6. Plotting

Generalistic plots for data analysis.

6.1. Boxplots

A variety of boxplots for analysis of point data.

6.1.1. Boxplots

resourcegeo.plots.boxplots.data_by_category(data, var, catcol, tmin=None, use_all=True)

Convert df with category to list of arrays vals + labels.

Return: df_values (list[np.array]): array-values for each category df_labels (list[str]) : Categorical labels

resourcegeo.plots.boxplots.boxplot_by_category(data, var, catcol, cats=None, tmin=None, ylabel=None, xlabel=None, title=None, flname=None, markersize_flier=2, markersize_mean=4, widths=None, figsize=None, ylim=None, stats=True, stats_ycoord=None, use_all=True, yscale='linear')

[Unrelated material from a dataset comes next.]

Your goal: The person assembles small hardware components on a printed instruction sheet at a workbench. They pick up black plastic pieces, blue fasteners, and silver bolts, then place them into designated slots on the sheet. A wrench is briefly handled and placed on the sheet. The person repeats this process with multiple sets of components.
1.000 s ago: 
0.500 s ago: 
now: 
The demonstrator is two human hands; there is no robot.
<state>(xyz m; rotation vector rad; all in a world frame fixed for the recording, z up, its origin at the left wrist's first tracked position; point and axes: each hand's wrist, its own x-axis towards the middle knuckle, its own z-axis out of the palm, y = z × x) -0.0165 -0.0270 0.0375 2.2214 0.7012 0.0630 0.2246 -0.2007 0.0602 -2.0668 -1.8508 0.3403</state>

Univariate. Boxplots by category. Optionally add number and unweighted mean to the plot.

Parameters:
  • data (pd.DataFrame) – df with values and a category column

  • var (str) – column name for variable

  • catcol (str) – column name for category column

  • cats (optional) – Categories to consider from catcol

  • xlabel (str, optional) – x-label

  • ylabel (str, optional) – y-label

  • figsize (tuple,optional) – figsize

  • flname (str, optional) – path to save file if not None

  • stats (bool,optional) – Show number and unweighted mean for each box plot

  • yscale (str, optional) – y-axis scale

  • stats_ycoord (float, optional) – bottom coordinate to add the stats (count and mean). The mean is unweighted.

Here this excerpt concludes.